Task to complete :: Search the data for the word "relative" and copy each line that has it.

(Data excerpts)
== == ==
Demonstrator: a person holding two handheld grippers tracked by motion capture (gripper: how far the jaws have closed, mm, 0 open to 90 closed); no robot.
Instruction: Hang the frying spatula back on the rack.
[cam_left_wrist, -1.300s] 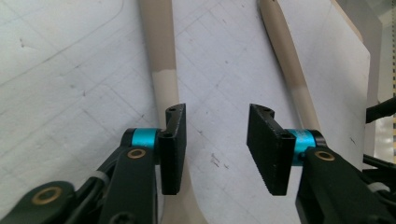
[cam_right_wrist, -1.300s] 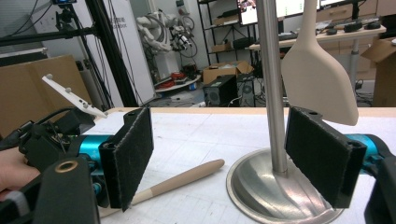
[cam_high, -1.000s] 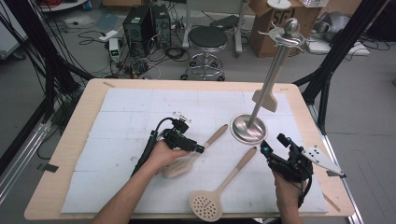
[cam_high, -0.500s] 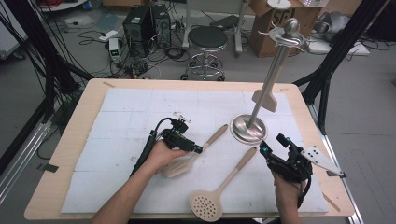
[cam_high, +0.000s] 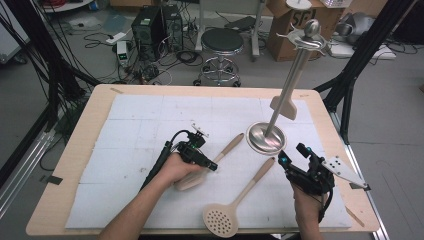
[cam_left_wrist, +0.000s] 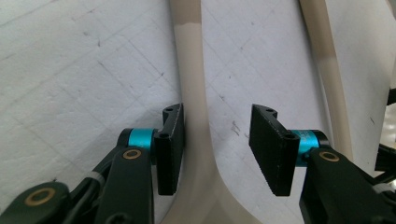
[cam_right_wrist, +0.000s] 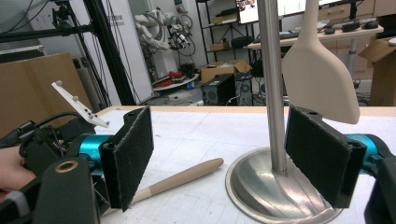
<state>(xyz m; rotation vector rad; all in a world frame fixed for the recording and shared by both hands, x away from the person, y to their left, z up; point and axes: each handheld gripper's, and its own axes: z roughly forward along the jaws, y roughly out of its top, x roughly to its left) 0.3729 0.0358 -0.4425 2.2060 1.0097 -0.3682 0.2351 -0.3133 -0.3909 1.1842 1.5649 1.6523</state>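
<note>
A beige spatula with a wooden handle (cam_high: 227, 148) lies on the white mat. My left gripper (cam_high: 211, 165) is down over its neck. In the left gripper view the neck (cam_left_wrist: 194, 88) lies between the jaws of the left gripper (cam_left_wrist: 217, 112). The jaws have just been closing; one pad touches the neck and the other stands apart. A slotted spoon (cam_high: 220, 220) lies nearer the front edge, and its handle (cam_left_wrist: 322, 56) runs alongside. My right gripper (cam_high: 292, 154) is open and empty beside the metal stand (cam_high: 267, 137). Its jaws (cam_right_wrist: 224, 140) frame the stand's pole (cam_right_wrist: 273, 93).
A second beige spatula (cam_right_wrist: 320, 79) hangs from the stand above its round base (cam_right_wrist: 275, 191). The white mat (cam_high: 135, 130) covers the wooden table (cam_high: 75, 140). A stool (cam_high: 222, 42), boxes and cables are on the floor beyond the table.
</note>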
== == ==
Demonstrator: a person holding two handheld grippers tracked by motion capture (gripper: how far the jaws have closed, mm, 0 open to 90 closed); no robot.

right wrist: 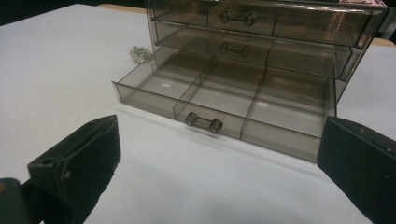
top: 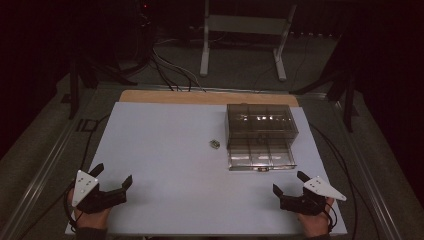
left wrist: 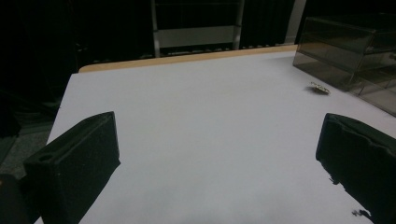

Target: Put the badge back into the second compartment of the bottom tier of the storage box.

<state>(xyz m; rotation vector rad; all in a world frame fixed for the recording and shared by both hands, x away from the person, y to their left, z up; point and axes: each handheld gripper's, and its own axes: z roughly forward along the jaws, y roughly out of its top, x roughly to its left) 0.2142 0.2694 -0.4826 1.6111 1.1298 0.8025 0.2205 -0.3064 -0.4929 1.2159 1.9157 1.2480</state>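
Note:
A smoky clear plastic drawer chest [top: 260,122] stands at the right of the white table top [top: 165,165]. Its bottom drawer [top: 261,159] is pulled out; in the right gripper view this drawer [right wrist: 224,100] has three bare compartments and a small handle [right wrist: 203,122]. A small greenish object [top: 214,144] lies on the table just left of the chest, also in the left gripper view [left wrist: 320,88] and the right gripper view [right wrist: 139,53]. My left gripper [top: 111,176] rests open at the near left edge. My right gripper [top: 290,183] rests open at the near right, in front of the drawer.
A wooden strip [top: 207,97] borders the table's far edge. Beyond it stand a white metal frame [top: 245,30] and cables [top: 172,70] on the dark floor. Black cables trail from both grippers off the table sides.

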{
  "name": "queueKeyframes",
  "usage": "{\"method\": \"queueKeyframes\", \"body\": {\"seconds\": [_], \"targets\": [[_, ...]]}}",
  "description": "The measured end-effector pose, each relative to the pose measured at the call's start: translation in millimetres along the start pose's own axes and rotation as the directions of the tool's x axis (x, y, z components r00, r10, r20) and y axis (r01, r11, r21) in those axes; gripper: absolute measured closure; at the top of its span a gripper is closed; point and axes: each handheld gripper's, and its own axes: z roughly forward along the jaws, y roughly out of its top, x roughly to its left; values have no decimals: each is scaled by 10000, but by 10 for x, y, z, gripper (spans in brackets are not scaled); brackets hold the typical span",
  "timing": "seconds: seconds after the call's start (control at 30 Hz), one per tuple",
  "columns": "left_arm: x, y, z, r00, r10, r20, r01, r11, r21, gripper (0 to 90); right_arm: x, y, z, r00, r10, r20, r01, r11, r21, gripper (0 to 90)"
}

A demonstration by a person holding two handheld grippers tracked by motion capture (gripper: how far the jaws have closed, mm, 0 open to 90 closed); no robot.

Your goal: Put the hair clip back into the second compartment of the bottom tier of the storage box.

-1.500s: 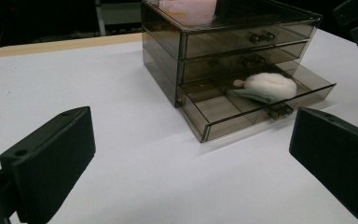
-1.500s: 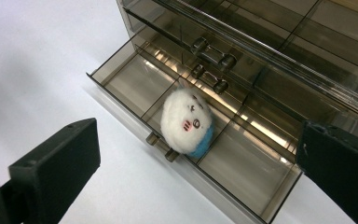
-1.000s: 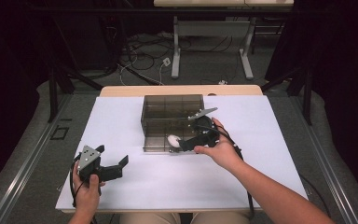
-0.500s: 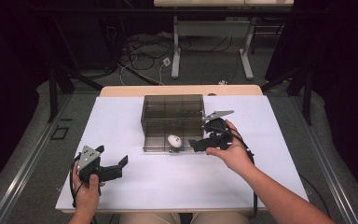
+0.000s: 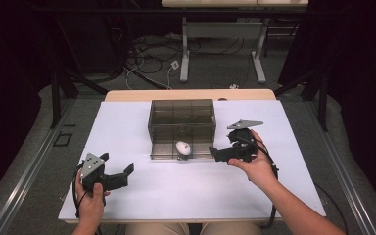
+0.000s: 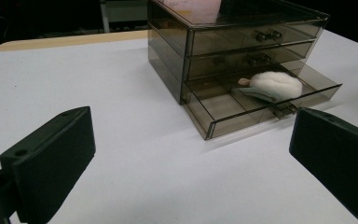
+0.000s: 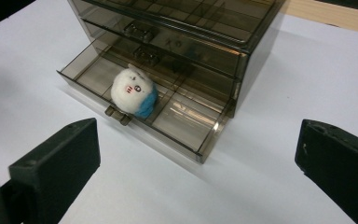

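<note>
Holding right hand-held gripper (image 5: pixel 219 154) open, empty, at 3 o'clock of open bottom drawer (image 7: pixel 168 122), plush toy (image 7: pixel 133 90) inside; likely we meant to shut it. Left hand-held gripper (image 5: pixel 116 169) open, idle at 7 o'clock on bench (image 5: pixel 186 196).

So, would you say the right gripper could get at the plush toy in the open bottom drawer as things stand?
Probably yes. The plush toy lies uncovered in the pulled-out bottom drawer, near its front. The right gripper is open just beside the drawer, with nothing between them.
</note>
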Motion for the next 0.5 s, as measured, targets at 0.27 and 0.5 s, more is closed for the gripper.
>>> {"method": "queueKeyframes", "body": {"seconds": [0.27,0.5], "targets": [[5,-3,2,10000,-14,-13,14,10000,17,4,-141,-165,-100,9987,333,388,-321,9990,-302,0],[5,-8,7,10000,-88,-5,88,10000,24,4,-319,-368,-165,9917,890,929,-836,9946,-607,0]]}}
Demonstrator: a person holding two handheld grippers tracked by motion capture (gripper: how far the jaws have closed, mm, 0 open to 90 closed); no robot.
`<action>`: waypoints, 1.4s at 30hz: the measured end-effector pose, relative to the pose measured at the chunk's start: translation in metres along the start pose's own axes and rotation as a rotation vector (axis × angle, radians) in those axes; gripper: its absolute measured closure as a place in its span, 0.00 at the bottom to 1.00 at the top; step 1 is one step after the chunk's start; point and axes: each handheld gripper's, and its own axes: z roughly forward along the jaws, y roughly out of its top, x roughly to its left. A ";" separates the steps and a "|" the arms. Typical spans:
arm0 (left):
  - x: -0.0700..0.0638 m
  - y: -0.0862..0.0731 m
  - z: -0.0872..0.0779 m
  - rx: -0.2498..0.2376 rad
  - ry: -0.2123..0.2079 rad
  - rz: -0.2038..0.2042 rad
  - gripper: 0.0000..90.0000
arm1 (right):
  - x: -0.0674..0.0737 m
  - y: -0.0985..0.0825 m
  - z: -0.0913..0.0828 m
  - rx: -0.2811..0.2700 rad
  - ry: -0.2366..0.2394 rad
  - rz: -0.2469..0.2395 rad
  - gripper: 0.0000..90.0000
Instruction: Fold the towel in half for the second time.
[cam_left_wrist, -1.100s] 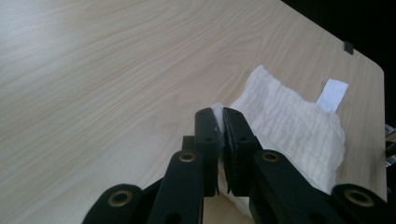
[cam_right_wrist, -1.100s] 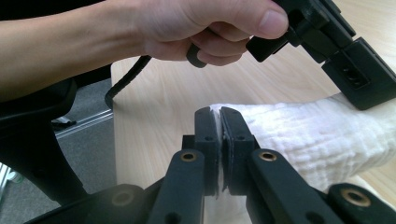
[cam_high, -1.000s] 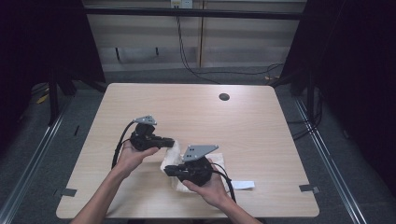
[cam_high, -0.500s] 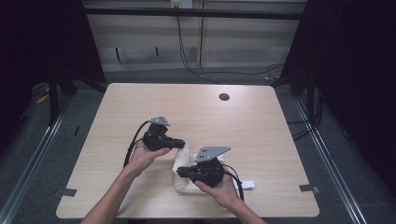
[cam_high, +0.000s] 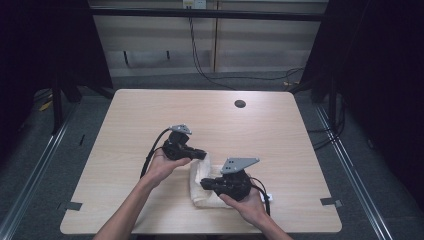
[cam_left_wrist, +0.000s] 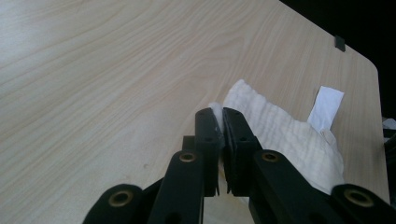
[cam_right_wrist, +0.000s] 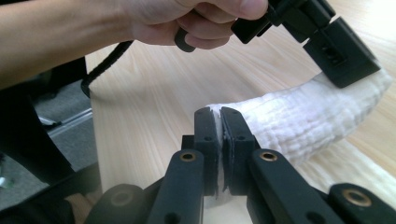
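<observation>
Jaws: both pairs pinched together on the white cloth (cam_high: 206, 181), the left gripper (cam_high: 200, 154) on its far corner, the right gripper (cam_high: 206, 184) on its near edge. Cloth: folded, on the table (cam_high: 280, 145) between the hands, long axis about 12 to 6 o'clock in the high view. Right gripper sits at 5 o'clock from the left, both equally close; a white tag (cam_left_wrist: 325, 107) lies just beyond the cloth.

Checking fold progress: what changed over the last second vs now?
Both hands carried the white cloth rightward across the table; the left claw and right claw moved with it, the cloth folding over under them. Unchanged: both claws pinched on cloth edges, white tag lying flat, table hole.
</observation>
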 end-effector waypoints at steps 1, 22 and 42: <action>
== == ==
Response to the task ::
  "description": "The measured end-effector pose, each relative to the pose measured at the call's start: translation in millimetres along the start pose's own axes and rotation as the directions of the tool's x axis (x, y, z components r00, r10, r20) and y axis (r01, r11, r21) in those axes; gripper: absolute measured closure; at the top of its span a gripper is closed; point and axes: each handheld gripper's, and its own axes: z roughly forward along the jaws, y roughly out of its top, x roughly to its left; values have no decimals: each is scaled by 10000, but by 10 for x, y, z, gripper (spans in brackets are not scaled); brackets hold the typical span",
`<action>`: waypoints, 1.4s at 30hz: the measured end-effector pose, relative to the pose measured at the chunk's start: translation in metres along the start pose's own axes and rotation as a rotation vector (axis × angle, radians) in those axes; gripper: its absolute measured closure as a place in its span, 0.00 at the bottom to 1.00 at the top; step 1 is one step after the chunk's start; point and axes: each handheld gripper's, and its own axes: z roughly forward along the jaws, y roughly out of its top, x roughly to its left. A ";" separates the steps and a "|" the arms. Typical spans:

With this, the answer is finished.